What is it?
Gemma 4 E2B is Google DeepMind’s mobile-first member of the Gemma 4 family, released in April 2026. With 2.3 billion effective parameters (using the Per-Layer Embedding architecture) and a 1.5 GB quantized footprint, it’s purpose-built to run entirely on consumer phones — no cloud calls, no streaming, no privacy compromises. Cove uses Gemma 4 across all four apps (Travel, Voice, Photo, Health), making it the model with the most real-world consumer deployments at the time of writing.
Note on parameter counts: official labels say “E2B = 2.3B effective parameters”, referring to weights active in each forward pass. The Per-Layer Embedding (PLE) lookup tables bring the total weight count to ~5.1B, but those tables are accessed selectively rather than computed through. The 1.5 GB quantized footprint is what hits your phone’s storage.
Core specs at a glance
(See spec card above — populated from structured data.)
What devices can run it?
Gemma 4 E2B runs comfortably on flagship Android (Pixel 8 and newer, Galaxy S24+, OnePlus 12+) and iPhone 15 Pro / Pro Max / 16 family.
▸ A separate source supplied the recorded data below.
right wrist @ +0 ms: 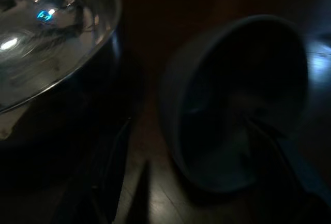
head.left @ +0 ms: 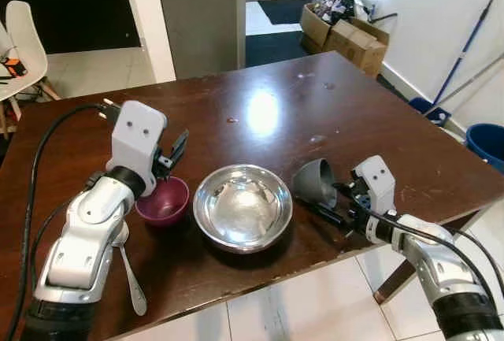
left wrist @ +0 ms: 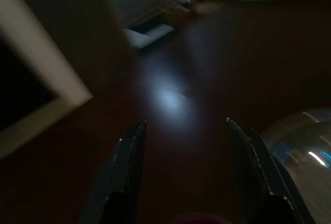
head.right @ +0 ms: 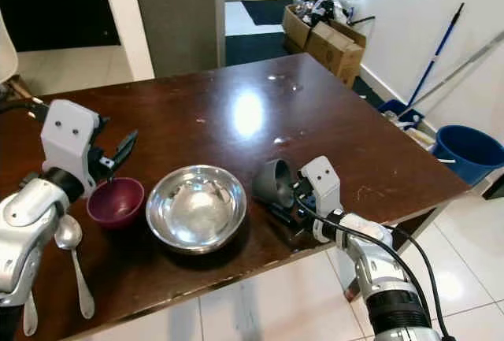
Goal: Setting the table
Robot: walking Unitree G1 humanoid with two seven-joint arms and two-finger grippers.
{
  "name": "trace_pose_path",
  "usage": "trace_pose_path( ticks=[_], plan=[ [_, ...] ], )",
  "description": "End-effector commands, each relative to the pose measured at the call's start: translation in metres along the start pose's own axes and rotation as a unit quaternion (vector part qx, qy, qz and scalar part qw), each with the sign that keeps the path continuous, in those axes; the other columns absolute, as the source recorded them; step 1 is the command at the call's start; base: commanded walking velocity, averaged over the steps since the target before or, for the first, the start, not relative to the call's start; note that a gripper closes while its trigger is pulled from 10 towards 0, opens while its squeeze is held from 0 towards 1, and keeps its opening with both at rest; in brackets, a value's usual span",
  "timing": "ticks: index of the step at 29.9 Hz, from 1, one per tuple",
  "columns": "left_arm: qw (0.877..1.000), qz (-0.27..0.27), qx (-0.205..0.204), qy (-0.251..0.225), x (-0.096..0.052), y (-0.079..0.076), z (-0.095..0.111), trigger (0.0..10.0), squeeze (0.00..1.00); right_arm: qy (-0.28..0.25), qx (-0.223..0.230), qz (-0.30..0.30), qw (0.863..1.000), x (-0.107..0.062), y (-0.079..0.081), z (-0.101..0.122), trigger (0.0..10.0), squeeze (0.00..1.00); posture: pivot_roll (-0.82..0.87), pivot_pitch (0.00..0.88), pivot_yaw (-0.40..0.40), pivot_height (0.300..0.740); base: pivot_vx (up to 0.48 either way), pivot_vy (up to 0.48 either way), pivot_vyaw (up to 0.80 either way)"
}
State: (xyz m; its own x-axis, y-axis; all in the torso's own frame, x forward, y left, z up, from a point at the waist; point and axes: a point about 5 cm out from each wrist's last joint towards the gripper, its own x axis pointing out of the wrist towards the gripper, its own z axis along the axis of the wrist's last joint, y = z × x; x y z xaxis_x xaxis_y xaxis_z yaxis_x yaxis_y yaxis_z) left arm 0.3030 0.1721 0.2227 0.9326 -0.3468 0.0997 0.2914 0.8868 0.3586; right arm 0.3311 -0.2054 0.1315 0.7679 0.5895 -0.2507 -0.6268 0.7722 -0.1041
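A dark brown wooden table (head.left: 315, 113) with a glossy top carries a steel bowl (head.left: 242, 205) near its front edge, with a small maroon bowl (head.left: 164, 202) just beside it on the robot's left. On the steel bowl's other side a grey cup (head.left: 313, 182) lies tipped on its side. A metal spoon (head.right: 72, 258) lies lengthwise near the front edge, on the left of the maroon bowl, with a second spoon handle (head.right: 29, 314) just beside it.

Bowls (head.left: 242, 205) crowd near edge (far tabletop (head.left: 315, 105) open)
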Motion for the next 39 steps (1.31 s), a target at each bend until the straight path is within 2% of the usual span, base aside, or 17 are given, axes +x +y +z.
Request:
trace_pose_path(
  ticks=[1,2,3,4,7,9,11,20,25,27,29,32,34,35,37,39],
  plan=[
    [0.997,-0.071,0.005,0.022,-0.008,-0.007,-0.003,10.0,0.0,0.02,-0.022,0.014,0.999,0.003,0.0,-0.004,4.1,0.0,0.04,0.052,0.11,0.74,0.0,0.0,0.0],
    [0.994,-0.103,0.01,0.031,-0.012,-0.009,-0.004,10.0,0.0,0.025,-0.029,0.019,0.999,0.005,0.0,-0.005,4.1,0.0,0.04,0.052,0.11,0.74,0.0,0.0,0.0],
    [0.99,-0.136,0.006,0.042,-0.017,-0.011,-0.005,10.0,0.0,0.03,-0.036,0.026,0.999,0.007,0.0,-0.006,0.6,0.0,0.04,0.054,0.111,0.74,0.0,0.0,0.0],
    [0.987,-0.153,0.002,0.047,-0.02,-0.012,-0.005,10.0,0.0,0.031,-0.039,0.031,0.998,0.008,0.0,-0.006,0.0,0.0,0.05,0.054,0.11,0.74,0.0,0.0,0.0],
    [0.983,-0.175,-0.006,0.055,-0.024,-0.012,-0.005,10.0,0.0,0.035,-0.046,0.036,0.998,0.009,0.0,-0.007,0.0,0.0,0.05,0.055,0.111,0.74,0.0,0.0,0.0],
    [0.968,-0.237,-0.006,0.078,-0.037,-0.012,-0.005,10.0,0.0,0.045,-0.063,0.042,0.996,0.011,-0.002,-0.007,0.0,0.0,0.04,0.058,0.111,0.74,0.0,0.0,0.0],
    [0.958,-0.272,-0.007,0.087,-0.045,-0.011,-0.002,10.0,0.0,0.049,-0.073,0.04,0.995,0.011,-0.006,-0.005,0.0,0.0,0.04,0.058,0.11,0.74,0.0,0.0,0.0],
    [0.958,-0.274,-0.012,0.083,-0.047,-0.008,0.006,10.0,0.0,0.075,-0.11,0.046,0.99,0.007,-0.023,0.002,0.0,0.0,0.05,0.063,0.1,0.74,0.0,0.0,0.0],
    [0.959,-0.269,-0.014,0.084,-0.049,-0.007,0.008,10.0,0.0,0.081,-0.126,0.054,0.987,0.009,-0.026,0.006,0.0,0.0,0.05,0.066,0.094,0.74,0.0,0.0,0.0],
    [0.961,-0.265,-0.018,0.083,-0.049,-0.007,0.008,10.0,0.0,0.094,-0.155,0.057,0.982,0.01,-0.029,0.01,0.0,0.0,0.05,0.067,0.089,0.74,0.0,0.0,0.0],
    [0.961,-0.264,-0.019,0.083,-0.049,-0.008,0.008,10.0,0.0,0.099,-0.163,0.058,0.98,0.01,-0.03,0.011,0.0,0.0,0.05,0.068,0.087,0.74,0.0,0.0,0.0],
    [0.962,-0.261,-0.023,0.081,-0.05,-0.008,0.008,10.0,0.0,0.129,-0.2,0.077,0.968,0.007,-0.034,0.014,0.0,0.0,0.05,0.07,0.083,0.74,0.0,0.0,0.0],
    [0.962,-0.259,-0.025,0.08,-0.05,-0.009,0.009,10.0,0.0,0.155,-0.232,0.1,0.955,0.005,-0.035,0.015,0.0,0.0,0.04,0.074,0.077,0.74,0.0,0.0,0.0],
    [0.962,-0.259,-0.025,0.08,-0.05,-0.009,0.009,10.0,0.0,0.155,-0.232,0.1,0.955,0.005,-0.035,0.015,0.0,0.0,0.04,0.074,0.077,0.74,0.0,0.0,0.0],
    [0.963,-0.256,-0.027,0.078,-0.05,-0.01,0.009,10.0,0.0,0.176,-0.262,0.12,0.941,0.004,-0.035,0.014,0.0,0.0,0.04,0.077,0.073,0.74,0.0,0.0,0.0],
    [0.964,-0.253,-0.029,0.078,-0.05,-0.01,0.009,10.0,0.0,0.201,-0.3,0.144,0.921,0.003,-0.033,0.011,0.0,0.0,0.04,0.08,0.068,0.74,0.0,0.0,0.0]
  ],
)
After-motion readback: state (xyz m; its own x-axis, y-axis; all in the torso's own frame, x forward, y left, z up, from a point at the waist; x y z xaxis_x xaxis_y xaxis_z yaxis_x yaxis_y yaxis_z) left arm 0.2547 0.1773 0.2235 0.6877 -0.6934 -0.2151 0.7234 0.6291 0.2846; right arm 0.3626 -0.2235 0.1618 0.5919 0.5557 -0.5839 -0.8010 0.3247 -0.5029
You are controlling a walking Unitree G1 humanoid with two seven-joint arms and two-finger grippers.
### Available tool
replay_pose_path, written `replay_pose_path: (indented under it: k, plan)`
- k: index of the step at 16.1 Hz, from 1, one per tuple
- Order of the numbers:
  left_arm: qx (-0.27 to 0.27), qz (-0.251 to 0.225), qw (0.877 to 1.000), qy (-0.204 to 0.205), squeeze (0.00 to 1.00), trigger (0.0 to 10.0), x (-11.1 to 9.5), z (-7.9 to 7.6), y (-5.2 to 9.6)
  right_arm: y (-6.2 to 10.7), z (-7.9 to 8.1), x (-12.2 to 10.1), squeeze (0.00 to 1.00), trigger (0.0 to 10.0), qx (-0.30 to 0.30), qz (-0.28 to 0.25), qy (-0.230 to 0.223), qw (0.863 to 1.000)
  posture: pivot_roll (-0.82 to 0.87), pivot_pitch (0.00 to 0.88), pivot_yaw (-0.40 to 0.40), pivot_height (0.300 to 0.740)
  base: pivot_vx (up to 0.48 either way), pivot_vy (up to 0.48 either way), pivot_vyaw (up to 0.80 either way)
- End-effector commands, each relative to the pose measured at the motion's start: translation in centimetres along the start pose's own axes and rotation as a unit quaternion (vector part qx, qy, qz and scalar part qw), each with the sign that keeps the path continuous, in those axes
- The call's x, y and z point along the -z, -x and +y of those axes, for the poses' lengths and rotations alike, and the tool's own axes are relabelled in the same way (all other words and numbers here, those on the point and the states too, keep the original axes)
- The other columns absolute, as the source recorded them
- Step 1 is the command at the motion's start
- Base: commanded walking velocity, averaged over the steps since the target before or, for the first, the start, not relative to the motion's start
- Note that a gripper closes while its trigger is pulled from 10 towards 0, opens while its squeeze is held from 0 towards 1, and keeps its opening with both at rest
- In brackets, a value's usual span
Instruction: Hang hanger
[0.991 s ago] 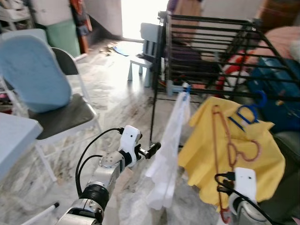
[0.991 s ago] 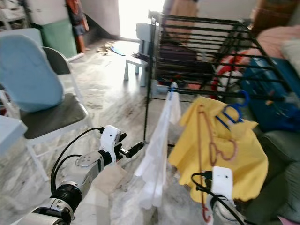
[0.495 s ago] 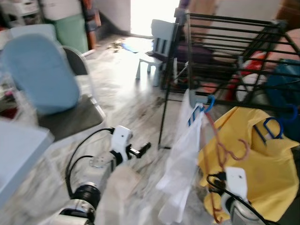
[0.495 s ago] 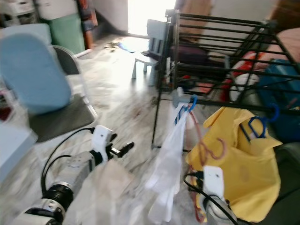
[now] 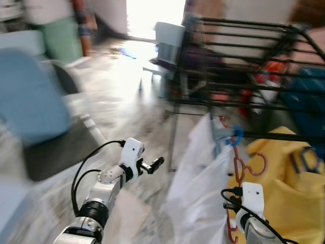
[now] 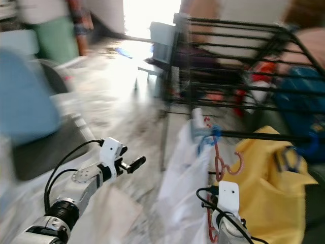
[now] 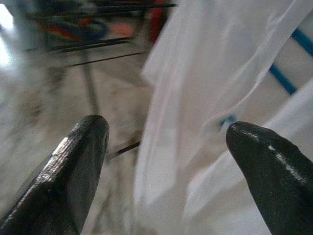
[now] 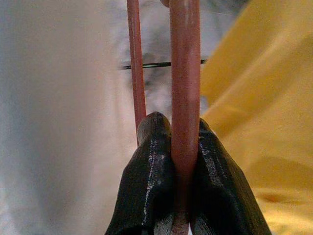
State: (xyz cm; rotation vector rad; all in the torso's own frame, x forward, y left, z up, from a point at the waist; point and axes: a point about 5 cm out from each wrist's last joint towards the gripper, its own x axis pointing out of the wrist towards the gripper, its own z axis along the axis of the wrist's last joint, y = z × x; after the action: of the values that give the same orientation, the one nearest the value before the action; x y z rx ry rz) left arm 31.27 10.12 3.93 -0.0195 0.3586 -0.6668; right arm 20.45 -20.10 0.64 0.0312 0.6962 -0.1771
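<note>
My right gripper (image 8: 185, 147) pinches the red hanger (image 5: 237, 170) upright, just below the drying rack (image 5: 244, 104), beside the white garment (image 5: 198, 188). Left gripper (image 7: 164, 161) spread, idle. Advisable: lift until the hook clears 1 rail, then lower squarely.

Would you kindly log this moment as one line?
right gripper: shut on red hanger | left gripper: open, near white garment | drying rack: ahead
</note>
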Motion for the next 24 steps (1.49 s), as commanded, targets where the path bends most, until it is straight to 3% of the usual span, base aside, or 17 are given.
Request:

It will technically install on devices with 6 GB RAM, but token throughput drops sharply below 8 GB. iPad M-series and recent MacBook Air / Pro models are also supported, where it benefits from the higher memory bandwidth.
Strengths and limitations
Strengths. Best-in-class size-to-quality ratio for general text tasks, native multimodal support (text + vision + audio), Apache 2.0 license, and Google’s active maintenance with quarterly updates. Distillation from larger Gemini family models gives it broader knowledge than its parameter count suggests.
Limitations. Below Phi-4-multimodal on math and reasoning benchmarks. The 128K context is now on par with Llama 3.2, so it is no longer the long-document bottleneck — but multilingual quality is uneven: strong on top 20 languages, weaker on under-represented ones.
When to choose it (and when not to)
Choose Gemma 4 E2B if: you need a balanced general-purpose on-device model, you want text + vision + audio in one runtime, you’re shipping to phones with 4+ GB RAM as a baseline, and license simplicity matters.
Skip it if: your workload is reasoning-heavy (use Phi-4-multimodal or DeepSeek-R1 Distill), you need million-token context (still cloud-only territory), or you’re targeting Apple-only and want first-party tools (use Apple Foundation Models).
How it compares to similar on-device models
The two closest siblings are Microsoft Phi-4-multimodal (larger, sharper reasoning, MIT license, also text+vision+audio) and Qwen 3.5 2B (stronger Chinese, comparable size, 262K context). For full side-by-side, see the leaderboard.
In a real Cove app
Cove Travel uses Gemma 4 for camera-based menu translation and offline voice translation; Cove Voice uses it for AI-summarized voice notes. Both apps demonstrate that Gemma 4 E2B is production-ready for consumer use cases, not just a research demo.